As of 2024, thousands of survivors have filed lawsuits against institutions that failed to protect them. The Catholic Church has paid over four billion dollars in settlements to survivors in the United States since 1985. More cases are pending. New York's Child Victims Act, which opened a two-year window for survivors to file lawsuits regardless of when the abuse occurred, resulted in over 11,000 cases filed against dioceses, schools, hospitals, and other institutions before the window closed in August 2021. Many of those cases are still working their way through the courts.

The Boy Scouts of America bankruptcy remained unresolved as of late 2024, with over 82,000 survivors having filed claims. The organization and its insurers have proposed settlement funds, but negotiations continue. Survivors and their attorneys have argued that BSA has undervalued claims and hidden assets. The bankruptcy court will ultimately decide how much survivors receive and when.

USA Gymnastics reached a 380 million dollar settlement with hundreds of Larry Nassar survivors in 2021 as part of its bankruptcy resolution. The settlement required contributions from USAG, the United States Olympic and Paralympic Committee, and insurance carriers. Individual survivors received varying amounts depending on the severity and duration of abuse they experienced. Separate settlements were reached with Michigan State University, where Nassar also worked, totaling 500 million dollars.

Universities continue to face lawsuits from survivors of abuse by faculty, coaches, and staff. Penn State has paid over 100 million dollars to Sandusky survivors. The University of Michigan faces hundreds of lawsuits from former students abused by university doctor Robert Anderson over several decades. Ohio State University faces similar lawsuits related to team doctor Richard Strauss. These cases are in various stages of litigation and settlement negotiation.

State legislatures continue to debate and pass statutes of limitations reform. As of 2024, over 30 states have extended or eliminated civil statutes of limitations for childhood sexual abuse. Some have opened revival windows allowing survivors to file older claims. Other states are considering similar legislation. The legal landscape continues to evolve as lawmakers recognize that survivors often need decades before they are ready to come forward.

Jury verdicts have been substantial when cases go to trial. In 2018, a California jury awarded 17 million dollars to a man abused by a priest. In 2019, a Montana jury awarded 35 million dollars to a former Boy Scout abused by his scoutmaster. These verdicts send a message that juries hold institutions accountable when they prioritize reputation over child safety. They also demonstrate what survivors lose when institutions force them into low-ball bankruptcy settlements.

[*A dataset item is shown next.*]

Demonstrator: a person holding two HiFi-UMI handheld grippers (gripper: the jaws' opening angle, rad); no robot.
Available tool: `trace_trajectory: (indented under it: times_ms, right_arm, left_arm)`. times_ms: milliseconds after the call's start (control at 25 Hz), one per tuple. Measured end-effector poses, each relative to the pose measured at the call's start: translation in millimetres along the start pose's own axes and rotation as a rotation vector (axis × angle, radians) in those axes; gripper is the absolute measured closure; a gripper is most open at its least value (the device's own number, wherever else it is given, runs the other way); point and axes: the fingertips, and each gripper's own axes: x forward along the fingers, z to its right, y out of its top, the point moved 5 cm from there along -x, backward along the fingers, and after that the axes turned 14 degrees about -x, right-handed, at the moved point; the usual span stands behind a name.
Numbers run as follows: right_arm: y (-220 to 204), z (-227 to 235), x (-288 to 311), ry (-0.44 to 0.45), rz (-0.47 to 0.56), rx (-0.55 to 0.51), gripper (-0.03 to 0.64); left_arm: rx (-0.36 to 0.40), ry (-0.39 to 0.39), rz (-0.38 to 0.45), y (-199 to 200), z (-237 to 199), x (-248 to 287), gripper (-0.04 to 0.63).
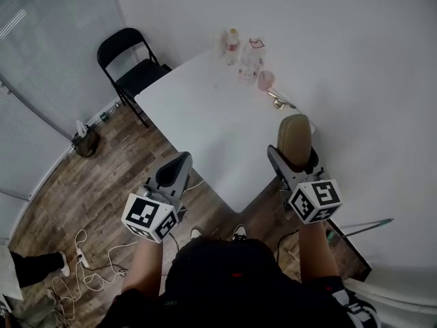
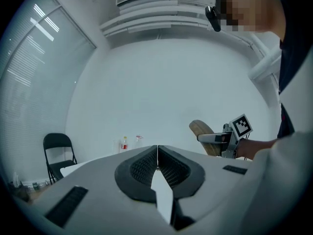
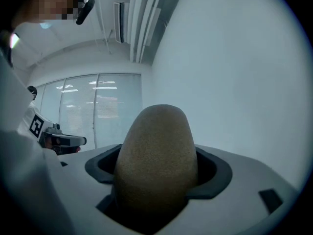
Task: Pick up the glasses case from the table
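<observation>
- Right gripper (image 1: 295, 157), at 4 o'clock, is clamped on the tan glasses case (image 1: 295, 137), held upright, apparently clear of the white table (image 1: 205, 108).
- Left gripper (image 1: 179, 162), at 7 o'clock, is closed on nothing.
- Pick-up is judged done.

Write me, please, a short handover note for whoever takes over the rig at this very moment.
Right gripper: shut on the glasses case, whose rounded end sticks out beyond the jaws.
Left gripper: shut and empty, held off the table's near edge.
Things: the case is over the near corner of the white table. Bottles and a pink cup stand at the far end.
Done: the case is gripped and appears lifted off the table.
Left: probably only to hold it steady; the pickup looks complete.
</observation>
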Motion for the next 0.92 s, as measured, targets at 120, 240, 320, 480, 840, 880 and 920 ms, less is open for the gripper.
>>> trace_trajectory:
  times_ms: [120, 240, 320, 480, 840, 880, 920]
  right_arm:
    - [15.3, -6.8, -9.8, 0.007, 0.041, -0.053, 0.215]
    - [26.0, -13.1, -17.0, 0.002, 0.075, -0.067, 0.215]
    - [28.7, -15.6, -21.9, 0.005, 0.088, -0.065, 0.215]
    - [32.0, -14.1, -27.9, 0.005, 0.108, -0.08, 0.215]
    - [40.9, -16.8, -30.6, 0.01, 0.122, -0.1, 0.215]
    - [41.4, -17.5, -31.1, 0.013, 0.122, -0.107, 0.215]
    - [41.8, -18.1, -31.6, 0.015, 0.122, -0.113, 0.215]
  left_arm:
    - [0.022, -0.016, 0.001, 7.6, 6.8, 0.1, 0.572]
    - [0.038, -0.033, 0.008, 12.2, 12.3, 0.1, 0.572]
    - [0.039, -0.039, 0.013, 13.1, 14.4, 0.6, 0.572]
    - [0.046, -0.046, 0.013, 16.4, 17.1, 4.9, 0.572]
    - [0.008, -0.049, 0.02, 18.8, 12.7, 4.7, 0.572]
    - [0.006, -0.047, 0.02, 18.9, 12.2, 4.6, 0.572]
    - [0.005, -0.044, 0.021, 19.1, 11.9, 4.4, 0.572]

What happened to you was not an accident. It was not bad luck. It was not your fault. You were a child who trusted an adult in a position of authority. That adult betrayed you. And the institution that employed that adult made a calculated decision to protect itself rather than protect you. Those decisions are documented. They are in internal memos, meeting minutes, confidential files, and sworn testimony.

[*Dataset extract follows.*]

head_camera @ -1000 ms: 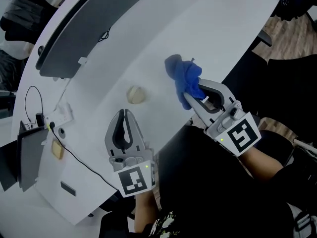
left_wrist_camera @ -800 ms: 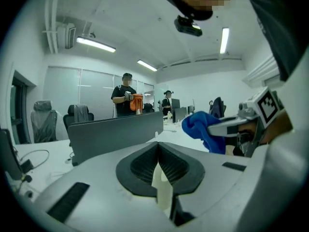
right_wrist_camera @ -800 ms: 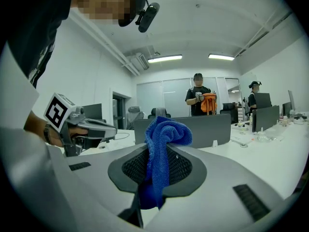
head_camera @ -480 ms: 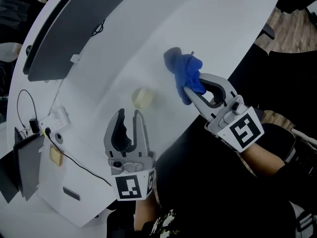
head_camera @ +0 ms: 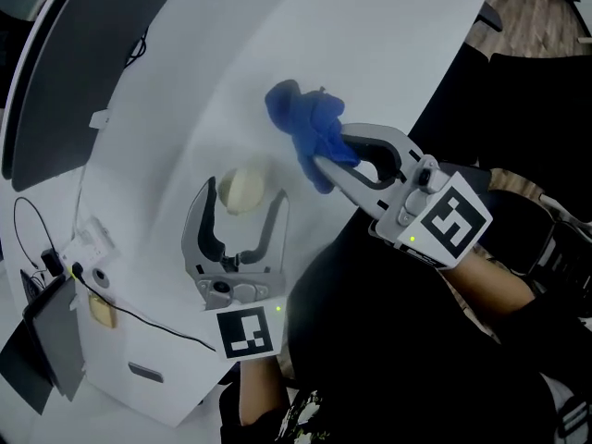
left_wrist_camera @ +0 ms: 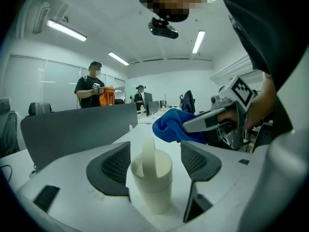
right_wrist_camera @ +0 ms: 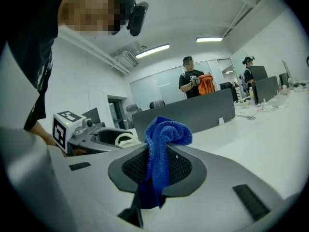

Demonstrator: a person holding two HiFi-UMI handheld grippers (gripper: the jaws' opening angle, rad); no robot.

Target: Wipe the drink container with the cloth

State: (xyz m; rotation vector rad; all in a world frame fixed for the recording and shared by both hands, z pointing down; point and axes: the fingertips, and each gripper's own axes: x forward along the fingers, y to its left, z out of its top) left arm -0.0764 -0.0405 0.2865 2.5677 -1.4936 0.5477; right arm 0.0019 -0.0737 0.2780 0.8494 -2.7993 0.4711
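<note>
My white curved table (head_camera: 370,44) fills most of the head view, with a long dark grey partition panel (head_camera: 55,63) along its far edge, well beyond both grippers. My left gripper (head_camera: 245,191) has just been opening its jaws, and they now stand wide and released on either side of the drink container. It is a small pale cream cup (left_wrist_camera: 153,178), upright on the table between the two pads, closer to the left pad. I see no pad pressing on it. My right gripper (head_camera: 324,160) is clenched on the bright blue terry cloth (right_wrist_camera: 161,149). The cloth is pinched between its pads, bunches up above the jaw tips and hangs down behind them. It is held just beside the cup and apart from it, off the left gripper's right jaw. The left gripper view shows a pale flat strip (left_wrist_camera: 148,153) rising above the cup's rim, which the head view blurs into a round blob. I cannot tell whether the cup holds anything. Both gripper views also show a standing person holding something orange (left_wrist_camera: 107,96) beyond the partition, whom the head view does not show. Only the head view shows a thin black cable (head_camera: 139,317) on the table left of the left gripper.
</note>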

You have carried the weight of that betrayal for years, maybe for decades. You have blamed yourself. You have wondered what was wrong with you that you could not just move on. But the problem was never you. The problem was a system designed to shield powerful institutions from accountability. That system is finally being exposed. Survivors who were silenced for years are speaking. Documents that were hidden are being unsealed. Institutions that claimed ignorance are being confronted with their own records proving they knew.